» EXERCISE
Using the entries below, show all lines with the string "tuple".

-- EXTRACTED DATA follows --

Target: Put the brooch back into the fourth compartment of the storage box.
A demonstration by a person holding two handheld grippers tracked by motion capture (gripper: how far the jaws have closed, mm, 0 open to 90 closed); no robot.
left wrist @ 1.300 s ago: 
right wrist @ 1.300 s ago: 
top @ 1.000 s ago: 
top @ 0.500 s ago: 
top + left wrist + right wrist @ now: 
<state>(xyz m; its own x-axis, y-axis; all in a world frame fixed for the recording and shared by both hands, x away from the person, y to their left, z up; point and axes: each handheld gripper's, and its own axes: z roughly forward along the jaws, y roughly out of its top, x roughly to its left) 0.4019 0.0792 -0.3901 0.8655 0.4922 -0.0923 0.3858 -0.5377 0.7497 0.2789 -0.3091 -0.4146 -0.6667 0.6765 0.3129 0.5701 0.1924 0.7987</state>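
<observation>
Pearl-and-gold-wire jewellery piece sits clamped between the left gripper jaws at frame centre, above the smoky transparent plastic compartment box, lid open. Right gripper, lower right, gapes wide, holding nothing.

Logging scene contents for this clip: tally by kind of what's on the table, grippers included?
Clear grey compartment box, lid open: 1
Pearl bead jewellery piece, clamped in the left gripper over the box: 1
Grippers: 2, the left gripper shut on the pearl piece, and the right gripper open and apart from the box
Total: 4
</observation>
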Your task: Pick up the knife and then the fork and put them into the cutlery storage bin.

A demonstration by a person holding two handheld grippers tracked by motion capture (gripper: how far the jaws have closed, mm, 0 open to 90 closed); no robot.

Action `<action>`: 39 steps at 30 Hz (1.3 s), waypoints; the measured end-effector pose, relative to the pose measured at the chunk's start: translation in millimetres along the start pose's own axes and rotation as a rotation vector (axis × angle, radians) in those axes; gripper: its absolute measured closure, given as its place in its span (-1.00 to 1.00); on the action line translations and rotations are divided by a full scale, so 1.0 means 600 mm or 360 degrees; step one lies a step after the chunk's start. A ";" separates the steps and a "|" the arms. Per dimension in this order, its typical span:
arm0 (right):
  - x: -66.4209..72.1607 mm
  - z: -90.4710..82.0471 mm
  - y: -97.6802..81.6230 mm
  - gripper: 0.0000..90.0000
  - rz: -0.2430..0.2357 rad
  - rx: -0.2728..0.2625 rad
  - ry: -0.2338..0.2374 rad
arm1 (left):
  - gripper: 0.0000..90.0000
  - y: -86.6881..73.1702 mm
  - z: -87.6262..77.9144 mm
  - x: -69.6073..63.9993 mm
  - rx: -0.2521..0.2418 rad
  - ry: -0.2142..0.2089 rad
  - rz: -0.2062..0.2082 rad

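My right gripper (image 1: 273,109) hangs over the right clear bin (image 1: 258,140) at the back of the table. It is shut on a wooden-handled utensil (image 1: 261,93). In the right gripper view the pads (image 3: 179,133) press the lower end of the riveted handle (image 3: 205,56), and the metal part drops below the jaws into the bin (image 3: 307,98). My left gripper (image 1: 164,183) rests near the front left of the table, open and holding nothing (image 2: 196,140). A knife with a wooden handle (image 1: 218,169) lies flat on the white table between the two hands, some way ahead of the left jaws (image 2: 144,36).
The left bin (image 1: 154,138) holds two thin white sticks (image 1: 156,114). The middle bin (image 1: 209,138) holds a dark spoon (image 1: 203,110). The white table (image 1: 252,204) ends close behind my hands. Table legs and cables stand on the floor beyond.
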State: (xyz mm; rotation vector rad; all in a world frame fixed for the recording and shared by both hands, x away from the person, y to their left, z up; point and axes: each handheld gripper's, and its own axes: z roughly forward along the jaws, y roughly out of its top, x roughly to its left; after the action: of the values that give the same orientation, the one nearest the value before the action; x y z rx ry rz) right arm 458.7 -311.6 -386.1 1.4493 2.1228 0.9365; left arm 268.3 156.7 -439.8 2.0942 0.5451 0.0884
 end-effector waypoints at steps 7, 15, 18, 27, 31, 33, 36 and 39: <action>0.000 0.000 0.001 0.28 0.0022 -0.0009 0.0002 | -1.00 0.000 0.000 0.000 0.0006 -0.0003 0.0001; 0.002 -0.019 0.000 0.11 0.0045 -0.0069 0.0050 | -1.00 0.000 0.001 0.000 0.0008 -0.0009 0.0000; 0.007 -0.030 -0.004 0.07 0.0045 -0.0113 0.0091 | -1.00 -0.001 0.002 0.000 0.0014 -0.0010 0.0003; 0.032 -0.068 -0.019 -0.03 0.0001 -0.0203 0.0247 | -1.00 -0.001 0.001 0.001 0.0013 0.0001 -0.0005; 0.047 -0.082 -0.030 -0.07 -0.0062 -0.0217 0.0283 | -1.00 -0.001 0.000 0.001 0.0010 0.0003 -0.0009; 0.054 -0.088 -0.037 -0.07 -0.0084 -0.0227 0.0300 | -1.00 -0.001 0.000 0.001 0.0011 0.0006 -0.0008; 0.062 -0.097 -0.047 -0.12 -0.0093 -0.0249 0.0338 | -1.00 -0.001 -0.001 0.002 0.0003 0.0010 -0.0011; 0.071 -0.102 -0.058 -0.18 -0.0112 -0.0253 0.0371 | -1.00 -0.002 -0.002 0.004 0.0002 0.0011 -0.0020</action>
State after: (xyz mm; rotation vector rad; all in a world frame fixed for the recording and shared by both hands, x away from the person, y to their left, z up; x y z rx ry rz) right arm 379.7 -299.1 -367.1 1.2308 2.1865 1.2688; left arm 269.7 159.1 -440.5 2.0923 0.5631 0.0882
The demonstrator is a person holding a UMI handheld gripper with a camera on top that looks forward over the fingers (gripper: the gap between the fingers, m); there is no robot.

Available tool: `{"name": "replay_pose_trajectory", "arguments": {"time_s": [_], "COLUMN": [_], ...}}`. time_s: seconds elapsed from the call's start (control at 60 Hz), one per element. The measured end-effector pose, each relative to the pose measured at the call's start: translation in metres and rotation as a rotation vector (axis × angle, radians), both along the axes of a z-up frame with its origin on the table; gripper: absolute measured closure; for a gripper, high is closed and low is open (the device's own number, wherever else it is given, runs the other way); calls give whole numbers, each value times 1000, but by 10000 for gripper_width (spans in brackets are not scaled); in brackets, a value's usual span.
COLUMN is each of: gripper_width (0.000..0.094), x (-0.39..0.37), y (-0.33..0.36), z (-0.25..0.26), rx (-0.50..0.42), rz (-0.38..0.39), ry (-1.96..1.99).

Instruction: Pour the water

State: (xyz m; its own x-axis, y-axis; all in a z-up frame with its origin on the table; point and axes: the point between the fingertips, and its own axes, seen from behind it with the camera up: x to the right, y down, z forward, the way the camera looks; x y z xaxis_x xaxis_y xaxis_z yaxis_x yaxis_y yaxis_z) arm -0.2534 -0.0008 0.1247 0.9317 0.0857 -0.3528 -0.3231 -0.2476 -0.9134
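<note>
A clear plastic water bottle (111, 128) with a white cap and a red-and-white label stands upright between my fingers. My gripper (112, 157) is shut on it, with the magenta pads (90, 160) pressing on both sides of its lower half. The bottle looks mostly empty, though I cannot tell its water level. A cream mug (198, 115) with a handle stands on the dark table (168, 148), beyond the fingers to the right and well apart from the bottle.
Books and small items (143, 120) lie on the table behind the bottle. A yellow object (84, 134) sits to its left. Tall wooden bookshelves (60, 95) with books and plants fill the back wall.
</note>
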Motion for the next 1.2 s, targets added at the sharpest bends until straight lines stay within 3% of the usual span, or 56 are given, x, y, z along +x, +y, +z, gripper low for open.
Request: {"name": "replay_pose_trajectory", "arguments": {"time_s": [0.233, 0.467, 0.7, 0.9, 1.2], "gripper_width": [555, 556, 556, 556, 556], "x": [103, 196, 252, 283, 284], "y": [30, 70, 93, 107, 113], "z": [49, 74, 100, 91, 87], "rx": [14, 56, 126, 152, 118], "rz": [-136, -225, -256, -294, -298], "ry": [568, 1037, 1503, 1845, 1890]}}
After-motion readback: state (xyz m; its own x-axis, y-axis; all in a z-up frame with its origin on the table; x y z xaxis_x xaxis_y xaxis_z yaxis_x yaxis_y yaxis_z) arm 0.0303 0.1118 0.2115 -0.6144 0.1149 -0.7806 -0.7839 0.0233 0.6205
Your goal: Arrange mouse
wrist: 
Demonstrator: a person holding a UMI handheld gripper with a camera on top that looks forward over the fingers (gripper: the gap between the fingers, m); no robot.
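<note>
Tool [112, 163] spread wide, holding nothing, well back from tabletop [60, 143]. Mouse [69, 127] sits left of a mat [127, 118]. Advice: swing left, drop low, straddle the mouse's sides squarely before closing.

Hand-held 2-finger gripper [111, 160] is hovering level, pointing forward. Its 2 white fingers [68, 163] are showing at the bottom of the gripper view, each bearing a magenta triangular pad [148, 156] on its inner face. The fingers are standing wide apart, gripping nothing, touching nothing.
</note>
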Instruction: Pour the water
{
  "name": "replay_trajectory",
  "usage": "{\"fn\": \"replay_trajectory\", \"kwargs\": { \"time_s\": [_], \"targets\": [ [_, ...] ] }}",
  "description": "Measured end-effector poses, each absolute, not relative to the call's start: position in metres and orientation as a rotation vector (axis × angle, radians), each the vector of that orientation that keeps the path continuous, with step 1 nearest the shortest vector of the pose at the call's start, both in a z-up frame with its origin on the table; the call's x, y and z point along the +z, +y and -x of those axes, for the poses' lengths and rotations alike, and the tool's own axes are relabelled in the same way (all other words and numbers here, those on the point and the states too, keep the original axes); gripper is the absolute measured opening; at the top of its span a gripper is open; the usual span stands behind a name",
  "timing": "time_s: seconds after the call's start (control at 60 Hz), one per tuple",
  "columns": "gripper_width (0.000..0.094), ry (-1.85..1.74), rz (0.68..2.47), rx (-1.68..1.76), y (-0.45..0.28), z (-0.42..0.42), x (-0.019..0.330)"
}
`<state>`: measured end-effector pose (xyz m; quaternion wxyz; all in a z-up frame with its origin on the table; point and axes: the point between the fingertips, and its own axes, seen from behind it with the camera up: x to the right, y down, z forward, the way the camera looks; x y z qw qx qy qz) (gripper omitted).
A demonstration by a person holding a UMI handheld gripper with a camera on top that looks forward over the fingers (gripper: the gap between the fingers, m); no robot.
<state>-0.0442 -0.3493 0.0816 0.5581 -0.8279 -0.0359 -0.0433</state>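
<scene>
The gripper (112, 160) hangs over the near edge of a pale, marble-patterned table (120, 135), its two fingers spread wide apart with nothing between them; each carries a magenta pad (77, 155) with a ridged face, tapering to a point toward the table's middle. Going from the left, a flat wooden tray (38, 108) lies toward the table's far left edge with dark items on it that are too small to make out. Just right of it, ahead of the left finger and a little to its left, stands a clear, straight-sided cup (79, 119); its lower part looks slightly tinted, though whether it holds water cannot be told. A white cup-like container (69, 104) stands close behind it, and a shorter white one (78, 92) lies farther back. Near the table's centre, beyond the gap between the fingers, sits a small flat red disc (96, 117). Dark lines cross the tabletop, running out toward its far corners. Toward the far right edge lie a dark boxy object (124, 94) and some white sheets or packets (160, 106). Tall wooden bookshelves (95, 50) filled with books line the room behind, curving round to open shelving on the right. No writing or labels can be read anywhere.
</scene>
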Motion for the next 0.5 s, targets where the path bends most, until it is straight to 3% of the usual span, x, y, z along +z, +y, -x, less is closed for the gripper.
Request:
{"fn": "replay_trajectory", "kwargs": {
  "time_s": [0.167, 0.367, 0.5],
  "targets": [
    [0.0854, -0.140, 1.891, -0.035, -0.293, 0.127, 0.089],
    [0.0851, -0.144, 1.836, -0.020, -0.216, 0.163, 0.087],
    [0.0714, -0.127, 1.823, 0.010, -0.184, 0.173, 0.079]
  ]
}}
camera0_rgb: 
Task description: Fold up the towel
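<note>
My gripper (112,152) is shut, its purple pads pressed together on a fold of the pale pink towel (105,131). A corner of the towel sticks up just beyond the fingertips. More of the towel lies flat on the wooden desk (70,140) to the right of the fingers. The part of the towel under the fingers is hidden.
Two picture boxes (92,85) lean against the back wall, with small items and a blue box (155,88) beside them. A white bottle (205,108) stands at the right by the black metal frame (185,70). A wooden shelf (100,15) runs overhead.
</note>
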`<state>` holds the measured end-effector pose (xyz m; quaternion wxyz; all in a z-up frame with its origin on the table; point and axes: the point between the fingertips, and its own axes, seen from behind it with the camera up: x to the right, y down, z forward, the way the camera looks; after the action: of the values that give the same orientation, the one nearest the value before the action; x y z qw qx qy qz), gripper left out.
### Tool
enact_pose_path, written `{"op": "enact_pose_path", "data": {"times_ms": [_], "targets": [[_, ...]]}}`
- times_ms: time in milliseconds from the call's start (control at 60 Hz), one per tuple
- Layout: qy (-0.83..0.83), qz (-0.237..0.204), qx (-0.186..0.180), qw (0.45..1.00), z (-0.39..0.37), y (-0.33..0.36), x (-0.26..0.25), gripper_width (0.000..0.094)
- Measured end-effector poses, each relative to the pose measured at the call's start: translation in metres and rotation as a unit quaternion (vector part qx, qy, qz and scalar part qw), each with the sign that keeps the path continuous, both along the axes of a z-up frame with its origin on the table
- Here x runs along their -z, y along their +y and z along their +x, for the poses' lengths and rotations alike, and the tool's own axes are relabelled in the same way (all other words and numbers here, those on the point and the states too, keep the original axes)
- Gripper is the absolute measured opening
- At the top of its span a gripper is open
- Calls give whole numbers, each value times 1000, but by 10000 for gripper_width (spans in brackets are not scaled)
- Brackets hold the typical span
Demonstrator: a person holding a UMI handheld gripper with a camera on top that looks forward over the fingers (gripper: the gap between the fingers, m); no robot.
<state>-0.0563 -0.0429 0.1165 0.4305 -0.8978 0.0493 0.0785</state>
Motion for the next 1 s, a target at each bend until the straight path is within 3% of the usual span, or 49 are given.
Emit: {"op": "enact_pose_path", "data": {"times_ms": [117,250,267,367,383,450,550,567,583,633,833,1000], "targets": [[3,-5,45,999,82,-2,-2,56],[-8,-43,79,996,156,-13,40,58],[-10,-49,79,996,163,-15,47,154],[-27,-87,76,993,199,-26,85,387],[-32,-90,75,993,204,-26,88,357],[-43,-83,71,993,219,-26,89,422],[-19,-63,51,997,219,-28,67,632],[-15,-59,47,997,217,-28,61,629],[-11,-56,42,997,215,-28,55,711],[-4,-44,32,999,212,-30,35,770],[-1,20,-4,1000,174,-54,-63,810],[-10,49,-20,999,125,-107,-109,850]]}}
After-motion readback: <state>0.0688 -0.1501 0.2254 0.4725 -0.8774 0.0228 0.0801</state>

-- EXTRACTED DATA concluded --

» SOLUTION TO THIS TASK
  "timing": "time_s: seconds after the call's start (control at 60 Hz), one per tuple",
- times_ms: time in milliseconds from the call's start (control at 60 Hz), one per tuple

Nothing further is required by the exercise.